The task of algorithmic composition has existed for centuries, with increasing levels of success achieved in the last 50 years or so with the application of computational methods [10][11][12]. Early computational efforts examine the application of Recurrent Neural Networks (RNNs) to the task [11] [13] [14] [15], though their inability to learn effectively in the long-term limits their success in modelling more complex musical structures [16]. A variation on the traditional RNN, long-term short-memory networks (LSTMs), whose additional special units permit to maintain information in memory for longer time periods, address some of these issues. Many works using LSTM networks have produced impressive results [17] [18] [19] [20] [21]. Specifically in the rhythm domain, [22] [23] both produce interesting output on limited data. Most relevant to our task is Learning to Groove with Inverse Sequence Transformations by Gillick et al. [9]. In this work, a large symbolic dataset of professional drumming is introduced, the Groove MIDI dataset [9], to which an LSTM model of expressive performance is learnt and used for musical creativity tasks. However, LSTMs cannot yet be considered perfect in how they model temporal dependency in that there is still an emphasis on proximity in the input sequence. One drawback of the Learning to Groove approach for example is that the training and output is limited to short timescales (2 bars).
A more recent method of achieving long-term memory is the use of attention-based models, early descriptions of this approach can be found in [1] [24] [25]. Attention is at the heart of the Transformer neural network [2], whose application to symbolic music generation tasks has yielded impressive results, with [7] first demonstrating their effectiveness in generating music over long time-scales (60 seconds), and [8] doing so in a multi-instrument setting. Transformer-based architectures require musical events to be inputed/predicted as discreet categorical classes (i.e. musical events need to be tokenized). Hence, musical event representation is critical for generative tasks employing Transformers. One approach is to represent MIDI events sequentially in absolute timing [7]. Alternatively, musical events can be represented in relative timing/duration, as presented in [26] [27] [28].
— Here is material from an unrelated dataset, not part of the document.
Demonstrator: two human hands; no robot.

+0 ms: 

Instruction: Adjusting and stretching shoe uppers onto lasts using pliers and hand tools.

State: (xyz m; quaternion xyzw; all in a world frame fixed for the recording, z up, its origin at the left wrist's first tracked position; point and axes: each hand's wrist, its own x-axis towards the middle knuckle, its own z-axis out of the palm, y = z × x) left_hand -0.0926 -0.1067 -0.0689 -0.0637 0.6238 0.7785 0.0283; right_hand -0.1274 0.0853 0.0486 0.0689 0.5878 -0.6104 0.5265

While transformers show potential in generating long-term musical structures, they generally struggle to generate content that show expert-level rhythmic and harmonic consistency. [26] [27] [28] show that by incorporating more metrically and harmonically aware representations, these shortcomings can be improved, attesting to the fact that the performance of Transformer architectures is not only dependant on the architectural specifications, but rather also on the representation of the symbolic musical events.
Here we introduce the dataset used in this work and describe the preprocessing transformations applied to it.
The Magenta Groove MIDI Dataset (GMD) comprises 13.6 hours (22,000 measures) of human-performed, tempo-aligned, expressive drumming, played mostly by professional drummers. The data is provided in train, test and validation splits which we use here for training and evaluation correspondingly (see Table 1).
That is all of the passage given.